The FanoutResult shape

python
FanoutResult(
    parent_run_id="fanout-1713710400",
    objective_template="Review {item}",
    status="completed",                    # rollup: completed | partial | failed
    children=[# one dict per child, sorted by run_id
        {"run_id": "...", "status": "completed", "iterations": 3, "output": "..."},
        ...],
    aggregated_output="...",               # markdown digest by default
    wall_seconds=42.7,
    failed=[],                             # run_ids that ended in 'failed'
)

Status rollup rules:

  • completed — every child completed.
  • partial — at least one completed, at least one didn't.
  • failed — every child failed (rare; usually means the LLM is down).
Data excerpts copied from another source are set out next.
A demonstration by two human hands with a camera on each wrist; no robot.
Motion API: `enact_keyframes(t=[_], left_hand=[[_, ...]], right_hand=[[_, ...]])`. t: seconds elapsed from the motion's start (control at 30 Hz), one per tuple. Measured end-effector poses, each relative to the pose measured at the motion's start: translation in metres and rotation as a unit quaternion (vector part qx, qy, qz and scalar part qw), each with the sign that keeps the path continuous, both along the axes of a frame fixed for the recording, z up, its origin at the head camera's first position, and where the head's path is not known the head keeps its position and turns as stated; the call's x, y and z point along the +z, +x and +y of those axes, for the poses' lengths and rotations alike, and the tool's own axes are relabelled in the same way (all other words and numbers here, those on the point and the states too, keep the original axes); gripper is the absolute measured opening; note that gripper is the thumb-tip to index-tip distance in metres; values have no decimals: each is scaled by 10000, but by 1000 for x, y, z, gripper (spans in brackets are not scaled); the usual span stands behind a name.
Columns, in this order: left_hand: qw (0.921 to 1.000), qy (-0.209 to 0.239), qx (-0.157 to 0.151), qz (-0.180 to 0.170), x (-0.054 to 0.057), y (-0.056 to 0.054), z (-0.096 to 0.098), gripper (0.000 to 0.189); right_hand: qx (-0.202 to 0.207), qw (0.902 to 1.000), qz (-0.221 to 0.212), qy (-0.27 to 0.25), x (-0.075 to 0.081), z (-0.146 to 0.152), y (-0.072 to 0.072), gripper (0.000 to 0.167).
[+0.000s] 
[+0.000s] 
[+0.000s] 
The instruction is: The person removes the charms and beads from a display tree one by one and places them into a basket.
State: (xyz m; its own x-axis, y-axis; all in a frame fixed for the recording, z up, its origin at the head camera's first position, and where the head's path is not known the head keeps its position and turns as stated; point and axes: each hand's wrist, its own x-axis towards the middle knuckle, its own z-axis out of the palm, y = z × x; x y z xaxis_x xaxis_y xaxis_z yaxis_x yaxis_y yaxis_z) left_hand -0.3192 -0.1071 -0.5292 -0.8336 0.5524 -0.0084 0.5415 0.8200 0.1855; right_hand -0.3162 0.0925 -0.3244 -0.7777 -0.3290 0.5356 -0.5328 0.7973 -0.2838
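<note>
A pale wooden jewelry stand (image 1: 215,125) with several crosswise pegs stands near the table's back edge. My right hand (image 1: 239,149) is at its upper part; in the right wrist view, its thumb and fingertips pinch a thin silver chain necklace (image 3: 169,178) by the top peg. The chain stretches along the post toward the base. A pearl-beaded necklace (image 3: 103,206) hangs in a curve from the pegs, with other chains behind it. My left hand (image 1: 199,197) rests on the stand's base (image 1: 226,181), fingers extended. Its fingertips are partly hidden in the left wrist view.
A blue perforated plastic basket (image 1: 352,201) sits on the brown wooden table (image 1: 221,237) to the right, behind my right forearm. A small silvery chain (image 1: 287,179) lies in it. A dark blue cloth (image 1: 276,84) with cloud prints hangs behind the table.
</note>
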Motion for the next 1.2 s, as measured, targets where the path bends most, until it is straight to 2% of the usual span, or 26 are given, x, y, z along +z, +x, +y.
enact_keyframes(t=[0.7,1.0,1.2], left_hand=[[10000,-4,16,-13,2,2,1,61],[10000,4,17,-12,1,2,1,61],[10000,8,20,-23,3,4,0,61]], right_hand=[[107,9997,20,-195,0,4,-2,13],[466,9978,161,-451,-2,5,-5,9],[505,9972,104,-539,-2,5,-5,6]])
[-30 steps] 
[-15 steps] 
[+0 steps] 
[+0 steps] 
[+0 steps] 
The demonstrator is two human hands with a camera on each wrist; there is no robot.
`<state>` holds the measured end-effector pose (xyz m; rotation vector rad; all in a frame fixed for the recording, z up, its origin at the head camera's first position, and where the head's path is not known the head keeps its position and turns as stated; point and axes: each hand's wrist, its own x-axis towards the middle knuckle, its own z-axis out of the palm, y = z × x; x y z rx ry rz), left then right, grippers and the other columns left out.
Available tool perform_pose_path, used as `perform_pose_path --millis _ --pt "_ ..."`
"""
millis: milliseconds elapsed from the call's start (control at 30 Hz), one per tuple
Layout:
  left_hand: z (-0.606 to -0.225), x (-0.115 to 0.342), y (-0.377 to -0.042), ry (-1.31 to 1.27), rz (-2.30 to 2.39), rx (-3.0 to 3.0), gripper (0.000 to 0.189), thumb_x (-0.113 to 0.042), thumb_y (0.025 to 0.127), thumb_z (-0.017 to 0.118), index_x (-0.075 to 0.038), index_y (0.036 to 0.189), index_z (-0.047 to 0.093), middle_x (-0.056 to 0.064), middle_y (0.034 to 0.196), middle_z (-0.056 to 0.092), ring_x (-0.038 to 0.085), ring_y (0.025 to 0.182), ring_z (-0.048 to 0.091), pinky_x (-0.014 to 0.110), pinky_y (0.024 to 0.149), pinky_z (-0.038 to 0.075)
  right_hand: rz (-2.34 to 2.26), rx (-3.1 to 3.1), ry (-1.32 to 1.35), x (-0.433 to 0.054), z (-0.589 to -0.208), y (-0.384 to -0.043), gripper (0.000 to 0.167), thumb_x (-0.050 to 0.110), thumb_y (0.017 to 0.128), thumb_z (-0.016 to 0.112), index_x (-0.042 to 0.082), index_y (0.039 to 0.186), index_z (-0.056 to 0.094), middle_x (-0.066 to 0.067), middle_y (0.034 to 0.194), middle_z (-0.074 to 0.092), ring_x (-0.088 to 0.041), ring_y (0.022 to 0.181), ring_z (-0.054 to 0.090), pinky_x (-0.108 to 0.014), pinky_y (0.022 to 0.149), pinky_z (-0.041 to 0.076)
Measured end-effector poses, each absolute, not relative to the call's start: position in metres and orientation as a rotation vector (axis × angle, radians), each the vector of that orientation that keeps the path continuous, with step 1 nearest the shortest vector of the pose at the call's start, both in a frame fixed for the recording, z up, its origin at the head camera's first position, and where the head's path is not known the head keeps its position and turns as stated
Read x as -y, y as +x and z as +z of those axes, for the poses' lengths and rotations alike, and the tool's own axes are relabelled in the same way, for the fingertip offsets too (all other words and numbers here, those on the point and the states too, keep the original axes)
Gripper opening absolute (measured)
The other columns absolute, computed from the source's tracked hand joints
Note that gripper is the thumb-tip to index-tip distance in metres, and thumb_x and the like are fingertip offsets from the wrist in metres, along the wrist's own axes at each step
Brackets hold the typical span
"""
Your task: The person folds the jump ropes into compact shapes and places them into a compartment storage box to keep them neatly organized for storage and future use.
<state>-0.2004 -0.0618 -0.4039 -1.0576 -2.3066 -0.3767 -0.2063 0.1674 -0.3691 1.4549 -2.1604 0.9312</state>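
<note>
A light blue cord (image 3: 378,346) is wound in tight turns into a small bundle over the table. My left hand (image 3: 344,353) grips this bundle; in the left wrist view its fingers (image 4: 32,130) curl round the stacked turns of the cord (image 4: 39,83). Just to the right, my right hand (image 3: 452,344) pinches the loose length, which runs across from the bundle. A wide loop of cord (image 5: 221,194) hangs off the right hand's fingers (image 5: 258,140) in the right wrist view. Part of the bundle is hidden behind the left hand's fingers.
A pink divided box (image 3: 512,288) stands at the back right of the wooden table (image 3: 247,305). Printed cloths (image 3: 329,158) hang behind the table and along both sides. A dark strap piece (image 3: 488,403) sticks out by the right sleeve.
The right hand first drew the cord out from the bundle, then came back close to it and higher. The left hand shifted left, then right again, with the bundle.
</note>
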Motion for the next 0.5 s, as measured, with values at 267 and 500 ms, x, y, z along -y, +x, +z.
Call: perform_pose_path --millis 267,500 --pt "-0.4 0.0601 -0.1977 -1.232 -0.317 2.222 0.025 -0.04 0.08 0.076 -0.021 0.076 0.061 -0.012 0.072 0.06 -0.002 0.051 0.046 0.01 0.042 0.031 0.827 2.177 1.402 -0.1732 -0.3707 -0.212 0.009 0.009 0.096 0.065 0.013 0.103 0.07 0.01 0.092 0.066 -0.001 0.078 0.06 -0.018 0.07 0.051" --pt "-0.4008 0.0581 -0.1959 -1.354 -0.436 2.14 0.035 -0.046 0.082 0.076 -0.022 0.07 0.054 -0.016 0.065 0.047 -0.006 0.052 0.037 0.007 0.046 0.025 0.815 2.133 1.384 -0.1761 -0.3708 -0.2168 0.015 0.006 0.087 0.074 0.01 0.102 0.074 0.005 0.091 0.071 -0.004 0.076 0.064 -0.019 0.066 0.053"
Combining with critic + artifacts

Every Autopilot feature composes. A common pattern is a "nightly batch with deliverables":

python
parent = Autopilot(
    llm=llm,
    goal=Goal(objective="nightly", success_criteria=["per-item digest"]),
    budget=BudgetPolicy(max_seconds=3600, max_tool_calls=200, max_dollars=10.0),
    critic=True,                           # each child gets a critic
    artifacts=True,                        # each iteration's code/md captured
)

result = parent.fanout(
    items=yesterday_merged_prs,
    objective_template="Write a ## heading + one-paragraph summary of {item}.",
    criteria_template=["Starts with ## heading", "One paragraph"],
    max_parallel=8,
    child_budget_frac=0.12,
)

Each child has its own critic verdict in child.critic_verdict and its own artifact list. result.aggregated_output is a single deliverable you can email / paste into Slack.


API reference

python
def Autopilot.fanout(
    self,
    items: list[Any],
    *,
    objective_template: str,
    criteria_template: list[str] | None = None,
    max_parallel: int = 5,
    child_budget_frac: float = 0.2,        # clamped to [0.05, 1.0]
    aggregator: Callable[[list[AutopilotResult]], str] | None = None,
    parent_run_id: str | None = None,
) -> FanoutResult: ...


def Autopilot.fanout_stream(...) -> Iterator[dict]: ...

Each child is a fresh Autopilot — mutations to the parent during fan-out are not propagated. Tools, mcps, hooks, and agent kwargs are copied by reference at dispatch time.


Notebook

  • notebooks/43_fanout_critic_artifacts.ipynb — focused walkthrough.
  • notebooks/44_complete_tour.ipynb — fan-out in context with every other feature.